Trump
calls his opponents ‘scum’ and lawbreakers in bellicose speech at Justice
Department
For more
than an hour, he delivered an insult-laden speech that shattered the
traditional notion of DOJ independence.
By Irie
Sentner and Josh Gerstein
03/14/2025
04:41 PM EDT
Updated:
03/14/2025 06:42 PM EDT
https://www.politico.com/news/2025/03/14/trump-doj-speech-prison-opponents-00231438
President
Donald Trump on Friday walked into the Department of Justice and labeled his
courtroom opponents “scum,” judges “corrupt” and the prosecutors who
investigated him “deranged.”
With the DOJ
logo directly behind him, Trump called his political opponents lawbreakers and
said others should be sent to prison.
“These are
people that are bad people, really bad people,” the president said in a
rambling speech that lasted more than an hour.
While
condemning officials who directed the military’s withdrawal from Afghanistan
and repeating his false claims about the 2020 election being stolen, Trump
said: “The people who did this to us should go to jail.”
In remarks
that were by turns dark, exultant and pugnacious, Trump vowed to remake the
Justice Department and retaliate against his enemies, some of whom he called
“thugs.”
It was, even
by Trump’s standards, a stunning show of disregard for decades of tradition
observed by his predecessors, who worried about politicizing or appearing to
exert too much control over the nation’s most powerful law enforcement agency.

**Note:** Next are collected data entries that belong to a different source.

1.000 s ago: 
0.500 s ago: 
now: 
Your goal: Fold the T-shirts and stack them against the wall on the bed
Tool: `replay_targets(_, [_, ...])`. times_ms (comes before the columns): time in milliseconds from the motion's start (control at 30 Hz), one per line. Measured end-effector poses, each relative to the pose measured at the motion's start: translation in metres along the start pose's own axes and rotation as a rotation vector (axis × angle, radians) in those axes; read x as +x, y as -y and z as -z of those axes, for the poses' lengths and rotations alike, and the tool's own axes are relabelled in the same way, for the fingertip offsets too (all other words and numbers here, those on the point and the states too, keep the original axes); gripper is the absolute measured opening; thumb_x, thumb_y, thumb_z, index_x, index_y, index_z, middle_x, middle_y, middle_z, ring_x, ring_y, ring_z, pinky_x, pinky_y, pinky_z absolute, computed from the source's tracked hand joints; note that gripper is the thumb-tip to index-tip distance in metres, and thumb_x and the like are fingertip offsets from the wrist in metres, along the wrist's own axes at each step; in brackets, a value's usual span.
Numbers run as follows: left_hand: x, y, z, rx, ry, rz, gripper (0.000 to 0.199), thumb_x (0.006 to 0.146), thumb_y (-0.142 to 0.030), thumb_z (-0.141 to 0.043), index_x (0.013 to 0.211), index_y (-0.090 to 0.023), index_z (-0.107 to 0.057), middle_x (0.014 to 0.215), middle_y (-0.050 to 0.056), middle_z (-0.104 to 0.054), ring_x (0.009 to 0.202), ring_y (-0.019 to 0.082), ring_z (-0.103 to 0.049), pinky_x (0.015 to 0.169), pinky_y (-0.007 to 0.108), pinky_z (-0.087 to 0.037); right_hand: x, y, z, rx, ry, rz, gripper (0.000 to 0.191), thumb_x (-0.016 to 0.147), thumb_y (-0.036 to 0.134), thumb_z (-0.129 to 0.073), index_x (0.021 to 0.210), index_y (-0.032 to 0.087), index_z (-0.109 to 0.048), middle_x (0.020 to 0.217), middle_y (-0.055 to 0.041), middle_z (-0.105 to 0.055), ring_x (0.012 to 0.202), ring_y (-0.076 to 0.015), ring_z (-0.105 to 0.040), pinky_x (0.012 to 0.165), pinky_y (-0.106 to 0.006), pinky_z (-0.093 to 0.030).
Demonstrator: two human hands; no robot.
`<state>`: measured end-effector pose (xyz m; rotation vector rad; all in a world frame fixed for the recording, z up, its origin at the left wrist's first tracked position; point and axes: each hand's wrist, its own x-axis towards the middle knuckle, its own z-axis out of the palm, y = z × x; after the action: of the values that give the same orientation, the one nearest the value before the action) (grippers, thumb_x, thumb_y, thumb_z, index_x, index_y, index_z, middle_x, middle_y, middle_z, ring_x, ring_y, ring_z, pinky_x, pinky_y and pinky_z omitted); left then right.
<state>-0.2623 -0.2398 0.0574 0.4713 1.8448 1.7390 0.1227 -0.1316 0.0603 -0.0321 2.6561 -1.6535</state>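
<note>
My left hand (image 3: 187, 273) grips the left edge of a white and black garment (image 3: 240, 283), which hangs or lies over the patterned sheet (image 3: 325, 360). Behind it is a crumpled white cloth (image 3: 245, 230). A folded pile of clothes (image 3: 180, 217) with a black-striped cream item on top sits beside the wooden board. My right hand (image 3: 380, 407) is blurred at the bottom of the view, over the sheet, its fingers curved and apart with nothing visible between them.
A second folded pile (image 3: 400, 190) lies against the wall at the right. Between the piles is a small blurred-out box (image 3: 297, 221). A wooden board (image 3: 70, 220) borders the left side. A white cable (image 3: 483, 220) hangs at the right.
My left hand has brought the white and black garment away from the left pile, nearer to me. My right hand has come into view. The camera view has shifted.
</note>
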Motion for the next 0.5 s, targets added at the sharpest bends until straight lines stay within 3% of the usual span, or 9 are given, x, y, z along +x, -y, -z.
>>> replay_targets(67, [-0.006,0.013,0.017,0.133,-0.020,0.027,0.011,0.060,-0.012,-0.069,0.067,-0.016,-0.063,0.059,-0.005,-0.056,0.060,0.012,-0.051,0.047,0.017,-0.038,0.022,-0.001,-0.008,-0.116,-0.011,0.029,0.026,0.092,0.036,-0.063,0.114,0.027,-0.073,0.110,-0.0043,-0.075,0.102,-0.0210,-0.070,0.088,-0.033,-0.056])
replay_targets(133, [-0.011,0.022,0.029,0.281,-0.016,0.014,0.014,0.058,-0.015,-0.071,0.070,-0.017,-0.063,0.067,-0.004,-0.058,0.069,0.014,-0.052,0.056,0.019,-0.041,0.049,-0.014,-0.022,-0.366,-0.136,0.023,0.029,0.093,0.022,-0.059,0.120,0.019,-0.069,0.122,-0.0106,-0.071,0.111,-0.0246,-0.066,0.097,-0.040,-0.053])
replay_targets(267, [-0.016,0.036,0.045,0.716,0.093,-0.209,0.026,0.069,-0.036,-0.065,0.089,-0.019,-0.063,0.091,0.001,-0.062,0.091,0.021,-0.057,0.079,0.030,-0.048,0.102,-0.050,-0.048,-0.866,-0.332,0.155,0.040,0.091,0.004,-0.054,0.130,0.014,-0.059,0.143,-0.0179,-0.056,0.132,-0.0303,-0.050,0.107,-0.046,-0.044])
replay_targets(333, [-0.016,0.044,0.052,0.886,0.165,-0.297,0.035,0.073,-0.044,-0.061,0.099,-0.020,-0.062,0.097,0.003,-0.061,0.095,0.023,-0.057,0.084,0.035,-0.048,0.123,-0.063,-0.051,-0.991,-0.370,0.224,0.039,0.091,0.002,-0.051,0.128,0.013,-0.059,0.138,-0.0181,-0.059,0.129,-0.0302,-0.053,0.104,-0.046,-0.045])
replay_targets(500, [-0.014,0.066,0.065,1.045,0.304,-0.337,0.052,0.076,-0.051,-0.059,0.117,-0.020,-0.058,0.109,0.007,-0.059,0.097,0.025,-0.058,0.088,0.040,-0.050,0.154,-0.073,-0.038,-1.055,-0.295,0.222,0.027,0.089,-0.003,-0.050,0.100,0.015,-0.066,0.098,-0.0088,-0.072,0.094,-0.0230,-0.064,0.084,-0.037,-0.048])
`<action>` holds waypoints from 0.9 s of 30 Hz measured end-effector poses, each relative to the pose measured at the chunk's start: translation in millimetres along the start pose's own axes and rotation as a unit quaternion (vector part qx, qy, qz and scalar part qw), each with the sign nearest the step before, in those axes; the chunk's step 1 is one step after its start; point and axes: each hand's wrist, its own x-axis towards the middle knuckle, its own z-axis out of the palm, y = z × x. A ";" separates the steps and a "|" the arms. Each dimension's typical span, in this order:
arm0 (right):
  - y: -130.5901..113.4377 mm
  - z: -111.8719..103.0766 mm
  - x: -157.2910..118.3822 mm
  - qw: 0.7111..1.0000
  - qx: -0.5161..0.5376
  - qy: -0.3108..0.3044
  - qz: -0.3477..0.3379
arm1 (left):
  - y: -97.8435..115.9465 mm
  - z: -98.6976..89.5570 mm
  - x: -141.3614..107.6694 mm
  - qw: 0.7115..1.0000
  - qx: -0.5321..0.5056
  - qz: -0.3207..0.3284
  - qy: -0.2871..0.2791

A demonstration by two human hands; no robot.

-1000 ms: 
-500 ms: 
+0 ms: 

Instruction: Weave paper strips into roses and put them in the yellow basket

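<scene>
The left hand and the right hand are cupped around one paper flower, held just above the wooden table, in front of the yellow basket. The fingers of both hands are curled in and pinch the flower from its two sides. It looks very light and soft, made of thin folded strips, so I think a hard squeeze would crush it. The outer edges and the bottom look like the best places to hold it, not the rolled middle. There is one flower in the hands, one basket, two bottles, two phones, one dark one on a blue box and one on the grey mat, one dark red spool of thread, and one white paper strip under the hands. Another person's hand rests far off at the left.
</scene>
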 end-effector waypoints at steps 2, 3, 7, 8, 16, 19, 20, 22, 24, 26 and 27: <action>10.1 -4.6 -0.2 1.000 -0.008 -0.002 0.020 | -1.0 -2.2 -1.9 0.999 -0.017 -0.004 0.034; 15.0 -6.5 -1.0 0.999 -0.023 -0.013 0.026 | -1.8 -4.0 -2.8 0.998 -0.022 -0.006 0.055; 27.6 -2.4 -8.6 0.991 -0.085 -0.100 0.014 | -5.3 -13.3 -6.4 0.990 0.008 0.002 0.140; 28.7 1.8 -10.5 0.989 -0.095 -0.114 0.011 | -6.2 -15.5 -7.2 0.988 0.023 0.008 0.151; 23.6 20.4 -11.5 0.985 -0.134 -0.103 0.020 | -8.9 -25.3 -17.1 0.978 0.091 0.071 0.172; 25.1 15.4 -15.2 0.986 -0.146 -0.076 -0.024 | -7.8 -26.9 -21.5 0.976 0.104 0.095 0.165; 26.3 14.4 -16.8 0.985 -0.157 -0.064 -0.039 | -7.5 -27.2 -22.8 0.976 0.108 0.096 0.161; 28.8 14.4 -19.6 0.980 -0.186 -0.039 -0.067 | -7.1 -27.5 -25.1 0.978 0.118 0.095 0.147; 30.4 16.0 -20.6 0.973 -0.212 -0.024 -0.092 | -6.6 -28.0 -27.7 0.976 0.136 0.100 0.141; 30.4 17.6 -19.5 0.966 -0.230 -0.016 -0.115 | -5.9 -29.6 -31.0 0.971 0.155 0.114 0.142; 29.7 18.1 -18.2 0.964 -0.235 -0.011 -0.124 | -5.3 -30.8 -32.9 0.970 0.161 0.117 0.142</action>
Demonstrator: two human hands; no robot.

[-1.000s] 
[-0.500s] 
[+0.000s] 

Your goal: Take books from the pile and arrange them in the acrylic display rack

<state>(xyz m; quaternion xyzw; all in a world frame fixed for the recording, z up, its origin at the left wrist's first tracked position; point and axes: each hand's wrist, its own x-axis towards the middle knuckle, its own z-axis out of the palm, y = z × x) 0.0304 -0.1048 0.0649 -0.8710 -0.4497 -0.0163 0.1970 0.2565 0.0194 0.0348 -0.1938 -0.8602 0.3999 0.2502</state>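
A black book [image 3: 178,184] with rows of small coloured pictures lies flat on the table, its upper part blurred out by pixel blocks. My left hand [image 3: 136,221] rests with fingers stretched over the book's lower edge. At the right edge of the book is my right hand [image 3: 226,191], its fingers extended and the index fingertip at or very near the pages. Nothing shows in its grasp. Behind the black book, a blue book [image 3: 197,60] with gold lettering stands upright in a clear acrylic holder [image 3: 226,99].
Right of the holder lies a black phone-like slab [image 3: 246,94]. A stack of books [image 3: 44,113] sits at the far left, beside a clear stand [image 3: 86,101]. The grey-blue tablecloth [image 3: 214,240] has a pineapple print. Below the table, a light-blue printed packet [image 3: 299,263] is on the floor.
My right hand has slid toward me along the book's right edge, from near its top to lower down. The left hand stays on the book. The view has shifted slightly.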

Trump, instead, called himself the “chief law enforcement officer in our
country” and accused the DOJ’s prior leadership of doing “everything within
their power to prevent” him from becoming the president.
Trump
charged the DOJ with spying on his campaign, raiding his home, persecuting his
“family, staff and supporters,” launching “one hoax and disinformation campaign
after the other” and breaking the law “on a colossal scale,” making clear the
glee he has taken in undermining the department’s typical independence and
wielding it to achieve the White House’s objectives.
“First, we
must be honest about the lies and the abuses that have occurred within these
walls,” Trump said. “Unfortunately in recent years, a corrupt group of hacks
and radicals within the ranks of the American government obliterated the trust
and goodwill built up over generations. They weaponized the vast powers of our
intelligence and law enforcement agencies to try and thwart the will of the
American people.”
Those days,
Trump said, “are over, and they are never going to come back. He added that he
would demand “full and complete accountability for the wrongs and abuses that
have occurred.”
While any
presidential visit to the Justice Department is a rarity, Trump repeatedly
breached other norms in his remarks as he slammed former officials, unleashed
attacks on private attorneys, and touted his vote tallies in last year’s
election.
“It’s a
campaign by the same scum you’ve been dealing with for years,” Trump said of
the lawyers and officials who have targeted him. “We will expel the rogue
actors and corrupt forces from our government. ... We will restore the scales
of justice in our country.”
The
president sought to recast his fraught history with the department — most
notably the two federal criminal cases he faced last year, one on charges of
conspiring to overturn the results of the 2020 presidential election and the
other for refusing to return a hoard of classified documents after he left
office in 2021. Trump also bragged about revoking the security clearance of
“deranged Jack Smith,” the special counsel who indicted him in those cases.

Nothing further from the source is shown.